As seen by the dotted lines shown on the back carrier cover 14, a pocket 34 is formed to receive a ballistic insert also of the type shown in FIG. 4.
Along the bottom edge of front carrier cover 12, a pair of hook and loop pocket-like flaps 36 are secured so that a groin protector 38 can be attached to the front cover. The groin protector consists of a covered ballistic package 41, made of the same SPECTRA fiber ballistic protective materials as FIG. 4. At the upper edge, both on the interior and anterior surfaces, the protector 38 is equipped with a mating fastener elements 39 for securement to hook and loop material beneath flaps 36.
As previously mentioned, an important feature of this invention are the front and back ballistic packages secured within the carrier cover pockets 15 and 34. Such a package or insert 16 is diagrammatically shown in FIG. 4. In FIG. 4, the insert is comprised of three ballistic packages 44, 46 and 48. The packages 44 and 48 are ten plies of woven SPECTRA fiber material such as that shown diagrammatically in FIG. 6. Sandwiched between the packages 44 and 48 is a package comprised of multiple layers of the SPECTRA SHIELD laminas, one layer of which is generally formed as shown on diagrammatically on FIG. 5, namely, a series of SPECTRA fiber fibers 51 laid in a first direction and a second layer of fibers 52 laid cross-ways or at 90° to fibers 51. These fibers are encased in a resin and encapsulated between two polyethylene films 56 and 58 and then compressed. In the embodiment shown, ballistic package 46 includes ten of such plies. Therefore, the FIG. 7 package includes ten plies of SPECTRA SHIELD sandwiched between packages 44 and 48, each of which include ten plies of SPECTRA fiber woven fabric. This arrangement will meet a NIJ threat level II-A.
If it is desired to meet a NIJ threat level of II, one merely includes a second ten-ply SPECTRA SHIELD package 46a between the SPECTRA fiber woven packages 44 and 48 as shown in FIG. 8. In FIG. 9 there is shown an insert designed to meet the requirements of NIJ threat level IIIA. Note in FIG. 9, that a third ten ply SPECTRA SHIELD package 46b has been added between the SPECTRA fiber woven fabric packages 44 and 48.

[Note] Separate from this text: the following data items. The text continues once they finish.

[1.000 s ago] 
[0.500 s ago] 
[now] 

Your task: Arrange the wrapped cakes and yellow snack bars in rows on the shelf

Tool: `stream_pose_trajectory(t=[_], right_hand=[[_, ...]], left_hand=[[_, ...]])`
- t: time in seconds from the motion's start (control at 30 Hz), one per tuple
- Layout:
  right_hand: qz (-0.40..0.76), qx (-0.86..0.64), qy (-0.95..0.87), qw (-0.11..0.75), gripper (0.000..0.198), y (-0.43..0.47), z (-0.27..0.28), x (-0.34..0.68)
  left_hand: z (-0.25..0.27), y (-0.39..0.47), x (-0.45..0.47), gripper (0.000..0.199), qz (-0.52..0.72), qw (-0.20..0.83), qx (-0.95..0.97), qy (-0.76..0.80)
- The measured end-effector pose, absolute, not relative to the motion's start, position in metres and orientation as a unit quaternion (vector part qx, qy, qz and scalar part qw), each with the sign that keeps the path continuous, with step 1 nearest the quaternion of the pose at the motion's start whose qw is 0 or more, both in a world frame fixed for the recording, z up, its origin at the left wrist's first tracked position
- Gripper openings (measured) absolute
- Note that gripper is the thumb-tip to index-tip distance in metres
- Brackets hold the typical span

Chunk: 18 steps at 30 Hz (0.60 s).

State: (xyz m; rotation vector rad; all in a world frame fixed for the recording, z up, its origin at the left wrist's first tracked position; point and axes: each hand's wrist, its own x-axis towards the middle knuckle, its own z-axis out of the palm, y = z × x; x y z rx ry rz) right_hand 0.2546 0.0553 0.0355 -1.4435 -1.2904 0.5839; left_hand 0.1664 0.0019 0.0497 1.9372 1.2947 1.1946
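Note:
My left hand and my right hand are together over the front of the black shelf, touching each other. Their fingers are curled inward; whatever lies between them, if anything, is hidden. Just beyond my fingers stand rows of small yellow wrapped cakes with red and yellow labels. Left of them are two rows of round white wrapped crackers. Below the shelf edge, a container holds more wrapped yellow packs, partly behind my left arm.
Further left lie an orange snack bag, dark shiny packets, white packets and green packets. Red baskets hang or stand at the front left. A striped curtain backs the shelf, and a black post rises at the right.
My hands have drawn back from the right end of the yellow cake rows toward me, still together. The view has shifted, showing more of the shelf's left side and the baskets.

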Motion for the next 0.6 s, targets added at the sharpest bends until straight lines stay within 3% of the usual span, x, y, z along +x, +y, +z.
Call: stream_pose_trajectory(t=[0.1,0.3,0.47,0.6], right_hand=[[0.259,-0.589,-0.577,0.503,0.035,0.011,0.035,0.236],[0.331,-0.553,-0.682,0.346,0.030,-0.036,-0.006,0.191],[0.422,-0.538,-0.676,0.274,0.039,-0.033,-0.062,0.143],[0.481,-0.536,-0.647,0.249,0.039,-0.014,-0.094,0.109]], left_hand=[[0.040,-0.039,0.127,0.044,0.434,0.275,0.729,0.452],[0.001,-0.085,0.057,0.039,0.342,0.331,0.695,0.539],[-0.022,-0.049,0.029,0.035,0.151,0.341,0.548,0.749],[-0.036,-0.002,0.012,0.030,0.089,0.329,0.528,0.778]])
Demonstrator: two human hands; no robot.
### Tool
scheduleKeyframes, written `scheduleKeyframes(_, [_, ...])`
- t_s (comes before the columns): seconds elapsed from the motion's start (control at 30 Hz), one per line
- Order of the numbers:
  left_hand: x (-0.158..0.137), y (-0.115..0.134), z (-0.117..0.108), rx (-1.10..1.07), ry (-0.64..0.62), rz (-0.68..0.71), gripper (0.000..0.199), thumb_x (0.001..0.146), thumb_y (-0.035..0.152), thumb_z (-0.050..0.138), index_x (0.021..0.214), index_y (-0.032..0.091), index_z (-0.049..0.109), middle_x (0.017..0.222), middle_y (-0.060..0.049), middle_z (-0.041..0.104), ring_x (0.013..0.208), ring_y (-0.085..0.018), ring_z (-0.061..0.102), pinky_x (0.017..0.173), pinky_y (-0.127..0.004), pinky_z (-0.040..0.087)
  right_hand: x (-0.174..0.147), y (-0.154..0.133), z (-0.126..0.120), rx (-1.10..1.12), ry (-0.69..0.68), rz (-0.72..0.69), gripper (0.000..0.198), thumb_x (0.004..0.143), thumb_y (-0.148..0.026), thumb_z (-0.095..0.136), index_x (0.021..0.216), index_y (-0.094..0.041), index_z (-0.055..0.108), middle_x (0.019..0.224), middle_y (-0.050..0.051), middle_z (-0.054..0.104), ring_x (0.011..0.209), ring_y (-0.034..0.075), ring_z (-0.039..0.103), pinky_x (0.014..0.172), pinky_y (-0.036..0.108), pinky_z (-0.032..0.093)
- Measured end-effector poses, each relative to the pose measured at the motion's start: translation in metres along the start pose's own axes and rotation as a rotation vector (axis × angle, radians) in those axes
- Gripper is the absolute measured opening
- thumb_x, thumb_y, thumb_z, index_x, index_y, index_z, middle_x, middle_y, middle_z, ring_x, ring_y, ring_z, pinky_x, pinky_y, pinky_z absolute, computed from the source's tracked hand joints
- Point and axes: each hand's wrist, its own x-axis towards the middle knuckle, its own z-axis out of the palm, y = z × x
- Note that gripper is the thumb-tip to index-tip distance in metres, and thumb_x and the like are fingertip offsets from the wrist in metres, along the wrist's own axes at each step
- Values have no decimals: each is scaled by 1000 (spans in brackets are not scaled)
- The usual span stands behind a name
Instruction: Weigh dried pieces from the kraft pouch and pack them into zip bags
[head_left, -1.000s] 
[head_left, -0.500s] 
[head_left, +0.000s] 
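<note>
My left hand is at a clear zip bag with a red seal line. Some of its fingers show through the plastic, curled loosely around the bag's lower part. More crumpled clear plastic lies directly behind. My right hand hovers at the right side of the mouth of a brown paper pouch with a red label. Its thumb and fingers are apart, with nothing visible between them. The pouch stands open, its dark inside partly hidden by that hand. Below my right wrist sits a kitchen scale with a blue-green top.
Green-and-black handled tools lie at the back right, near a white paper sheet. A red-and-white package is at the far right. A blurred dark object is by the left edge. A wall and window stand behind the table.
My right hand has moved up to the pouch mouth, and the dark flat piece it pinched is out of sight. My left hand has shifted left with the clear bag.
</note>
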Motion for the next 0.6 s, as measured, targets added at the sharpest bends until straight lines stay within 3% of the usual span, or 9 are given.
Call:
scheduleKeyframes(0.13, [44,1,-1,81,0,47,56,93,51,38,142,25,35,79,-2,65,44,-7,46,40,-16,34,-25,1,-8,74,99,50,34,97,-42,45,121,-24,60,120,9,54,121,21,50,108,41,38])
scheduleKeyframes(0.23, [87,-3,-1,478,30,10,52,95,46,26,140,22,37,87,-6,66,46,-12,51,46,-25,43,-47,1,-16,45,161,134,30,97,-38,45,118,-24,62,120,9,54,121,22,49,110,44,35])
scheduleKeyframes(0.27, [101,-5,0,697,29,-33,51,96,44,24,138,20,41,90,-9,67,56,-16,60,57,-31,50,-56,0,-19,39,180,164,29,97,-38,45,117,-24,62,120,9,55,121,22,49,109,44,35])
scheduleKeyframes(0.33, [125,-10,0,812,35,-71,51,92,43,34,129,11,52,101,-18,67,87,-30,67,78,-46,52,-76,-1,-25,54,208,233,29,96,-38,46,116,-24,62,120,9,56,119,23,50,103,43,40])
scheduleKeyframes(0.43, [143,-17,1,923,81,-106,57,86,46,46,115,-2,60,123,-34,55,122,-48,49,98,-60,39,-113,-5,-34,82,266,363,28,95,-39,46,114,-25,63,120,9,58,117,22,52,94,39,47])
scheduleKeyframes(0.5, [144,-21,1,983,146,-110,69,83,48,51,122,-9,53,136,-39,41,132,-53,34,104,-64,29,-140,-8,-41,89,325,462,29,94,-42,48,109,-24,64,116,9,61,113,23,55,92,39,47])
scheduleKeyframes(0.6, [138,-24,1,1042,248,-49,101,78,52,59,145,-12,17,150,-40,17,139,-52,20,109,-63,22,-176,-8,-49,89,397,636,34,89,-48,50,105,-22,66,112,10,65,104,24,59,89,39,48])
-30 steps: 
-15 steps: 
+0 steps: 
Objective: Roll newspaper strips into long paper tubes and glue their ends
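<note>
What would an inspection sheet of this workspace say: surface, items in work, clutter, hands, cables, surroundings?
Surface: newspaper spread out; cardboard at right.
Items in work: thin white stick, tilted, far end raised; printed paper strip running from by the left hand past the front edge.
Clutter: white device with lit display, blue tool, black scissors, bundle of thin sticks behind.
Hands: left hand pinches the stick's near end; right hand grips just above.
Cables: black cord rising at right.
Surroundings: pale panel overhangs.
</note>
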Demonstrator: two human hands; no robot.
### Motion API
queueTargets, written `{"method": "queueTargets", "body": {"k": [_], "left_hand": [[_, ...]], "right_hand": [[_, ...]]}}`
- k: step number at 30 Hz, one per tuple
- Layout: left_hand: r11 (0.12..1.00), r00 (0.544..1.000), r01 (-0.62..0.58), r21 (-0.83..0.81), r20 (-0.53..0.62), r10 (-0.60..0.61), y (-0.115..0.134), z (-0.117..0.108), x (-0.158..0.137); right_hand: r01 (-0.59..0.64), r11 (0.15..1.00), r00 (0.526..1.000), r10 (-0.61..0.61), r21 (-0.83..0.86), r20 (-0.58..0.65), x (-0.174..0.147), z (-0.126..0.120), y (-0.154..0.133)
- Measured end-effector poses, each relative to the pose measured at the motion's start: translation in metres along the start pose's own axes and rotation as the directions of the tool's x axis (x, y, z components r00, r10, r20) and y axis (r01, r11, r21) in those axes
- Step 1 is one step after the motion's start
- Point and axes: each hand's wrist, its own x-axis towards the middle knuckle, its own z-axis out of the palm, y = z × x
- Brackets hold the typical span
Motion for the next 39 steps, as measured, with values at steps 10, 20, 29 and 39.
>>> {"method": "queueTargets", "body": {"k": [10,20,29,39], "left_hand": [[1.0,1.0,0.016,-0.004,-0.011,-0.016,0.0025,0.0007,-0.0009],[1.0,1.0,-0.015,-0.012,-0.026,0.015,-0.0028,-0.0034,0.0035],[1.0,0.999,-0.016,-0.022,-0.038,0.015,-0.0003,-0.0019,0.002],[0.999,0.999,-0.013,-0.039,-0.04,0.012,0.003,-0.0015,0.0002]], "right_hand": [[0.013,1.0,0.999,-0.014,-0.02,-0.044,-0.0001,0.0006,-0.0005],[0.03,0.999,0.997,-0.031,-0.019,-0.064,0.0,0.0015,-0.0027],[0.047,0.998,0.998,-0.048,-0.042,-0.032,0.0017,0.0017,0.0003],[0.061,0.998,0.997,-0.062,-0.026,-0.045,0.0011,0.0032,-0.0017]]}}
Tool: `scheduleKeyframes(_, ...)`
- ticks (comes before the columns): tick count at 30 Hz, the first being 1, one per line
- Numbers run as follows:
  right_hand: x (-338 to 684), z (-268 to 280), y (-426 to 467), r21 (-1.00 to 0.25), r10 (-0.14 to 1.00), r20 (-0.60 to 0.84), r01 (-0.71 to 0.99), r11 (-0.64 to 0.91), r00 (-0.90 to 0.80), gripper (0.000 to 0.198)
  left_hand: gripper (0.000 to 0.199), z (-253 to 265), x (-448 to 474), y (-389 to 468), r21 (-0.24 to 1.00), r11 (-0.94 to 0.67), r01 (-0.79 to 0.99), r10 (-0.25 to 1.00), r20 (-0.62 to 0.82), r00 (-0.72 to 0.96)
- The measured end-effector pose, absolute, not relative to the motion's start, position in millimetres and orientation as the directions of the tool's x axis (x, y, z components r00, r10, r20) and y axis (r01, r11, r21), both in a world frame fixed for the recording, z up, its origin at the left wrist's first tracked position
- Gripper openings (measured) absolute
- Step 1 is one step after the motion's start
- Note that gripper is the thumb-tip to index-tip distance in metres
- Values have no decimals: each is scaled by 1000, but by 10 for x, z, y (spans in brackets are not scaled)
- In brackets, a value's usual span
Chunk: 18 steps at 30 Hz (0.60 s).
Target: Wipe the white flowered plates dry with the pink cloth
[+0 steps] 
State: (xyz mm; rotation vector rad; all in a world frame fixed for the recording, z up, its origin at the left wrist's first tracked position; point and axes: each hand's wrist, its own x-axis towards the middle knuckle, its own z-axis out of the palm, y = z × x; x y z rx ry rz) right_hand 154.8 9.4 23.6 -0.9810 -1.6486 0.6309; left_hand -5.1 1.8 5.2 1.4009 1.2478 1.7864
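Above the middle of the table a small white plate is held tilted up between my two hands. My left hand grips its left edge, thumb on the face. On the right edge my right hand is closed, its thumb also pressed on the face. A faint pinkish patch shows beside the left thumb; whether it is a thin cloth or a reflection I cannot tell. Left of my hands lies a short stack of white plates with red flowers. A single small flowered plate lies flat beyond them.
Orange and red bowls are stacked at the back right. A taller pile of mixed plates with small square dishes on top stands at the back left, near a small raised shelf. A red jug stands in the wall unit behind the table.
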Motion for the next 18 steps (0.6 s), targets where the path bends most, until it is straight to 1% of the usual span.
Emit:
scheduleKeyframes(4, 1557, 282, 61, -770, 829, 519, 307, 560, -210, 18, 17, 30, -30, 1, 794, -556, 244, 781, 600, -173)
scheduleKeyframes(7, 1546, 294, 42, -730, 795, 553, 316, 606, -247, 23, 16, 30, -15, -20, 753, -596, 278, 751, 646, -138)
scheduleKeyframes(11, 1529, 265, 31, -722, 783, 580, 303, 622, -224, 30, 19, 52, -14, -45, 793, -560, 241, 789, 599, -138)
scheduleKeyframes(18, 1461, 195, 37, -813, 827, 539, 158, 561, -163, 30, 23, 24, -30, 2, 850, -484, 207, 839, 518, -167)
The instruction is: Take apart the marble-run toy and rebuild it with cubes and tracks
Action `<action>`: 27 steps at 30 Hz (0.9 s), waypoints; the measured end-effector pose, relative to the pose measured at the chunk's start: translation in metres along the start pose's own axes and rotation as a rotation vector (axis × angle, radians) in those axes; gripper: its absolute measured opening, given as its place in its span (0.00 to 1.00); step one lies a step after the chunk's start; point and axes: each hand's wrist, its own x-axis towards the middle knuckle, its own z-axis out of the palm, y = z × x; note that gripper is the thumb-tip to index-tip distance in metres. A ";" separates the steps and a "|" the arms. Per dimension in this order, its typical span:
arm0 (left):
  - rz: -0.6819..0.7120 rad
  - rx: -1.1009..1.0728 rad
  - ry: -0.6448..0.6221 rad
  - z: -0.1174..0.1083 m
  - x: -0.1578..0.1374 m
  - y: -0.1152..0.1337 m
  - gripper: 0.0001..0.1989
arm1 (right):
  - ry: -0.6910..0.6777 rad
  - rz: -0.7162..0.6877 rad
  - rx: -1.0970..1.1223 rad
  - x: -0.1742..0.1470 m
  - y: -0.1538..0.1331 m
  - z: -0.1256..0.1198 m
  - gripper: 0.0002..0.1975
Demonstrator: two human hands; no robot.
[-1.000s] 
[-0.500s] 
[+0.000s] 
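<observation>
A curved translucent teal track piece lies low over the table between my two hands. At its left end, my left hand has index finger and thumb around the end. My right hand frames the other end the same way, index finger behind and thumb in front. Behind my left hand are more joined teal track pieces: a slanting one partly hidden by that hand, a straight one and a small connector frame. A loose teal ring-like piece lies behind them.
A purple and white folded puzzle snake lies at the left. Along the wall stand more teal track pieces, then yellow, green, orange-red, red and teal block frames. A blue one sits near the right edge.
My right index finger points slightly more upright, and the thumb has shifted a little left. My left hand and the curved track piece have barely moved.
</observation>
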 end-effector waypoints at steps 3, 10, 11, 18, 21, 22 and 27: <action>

FIG. 10 is a plan view of a ballistic protective package in which the SPECTRA fiber woven plies are secured together in a quilted arrangement as seen at 70. When a bullet strikes a ballistic protective panel, there are tremendous forces that tend to cause a disarray or bunching of fibers which can adversely affect the performance of the ballistic panel when subsequent bullets strike the panel. Quilting reduces this bunching effect and improves the ballistic performance of the woven SPECTRA fiber fabric package against multiple bullet strikes.
Both the SPECTRA SHIELD and the SPECTRA fiber woven fabric have first groups of fibers arranged at 90° with respect to second groups of fibers. In the SPECTRA SHIELD product, the fibers are held in that relationship by a resinous material. The quilting arrangement for the SPECTRA fiber woven fabric is on a 45° bias with respect to the groups of fibers and the quilt is formed with SPECTRA fiber thread to enhance the strength and integrity of the package.
When a ballistic insert or panel is assembled as shown in FIGS. 7, 8 and 9, it is desirable to fasten the SPECTRA fiber woven fabric and SPECTRA SHIELD packages together by stitching with SPECTRA fiber thread so that the user will always be aware of the NIJ threat level for which the vest is designed. The packages of the combined insert are sewn together with SPECTRA fiber thread in a box stitch pattern shown at 72 and the outwardly extending rays 74. It should be noted that the seam lines do not intersect. This prevents the possibility of the needle penetrating the ballistic units twice in the same area. A double penetration in the same area could weaken the package to the extent the package might not meet the NIJ ballistic threat level for which it is designed.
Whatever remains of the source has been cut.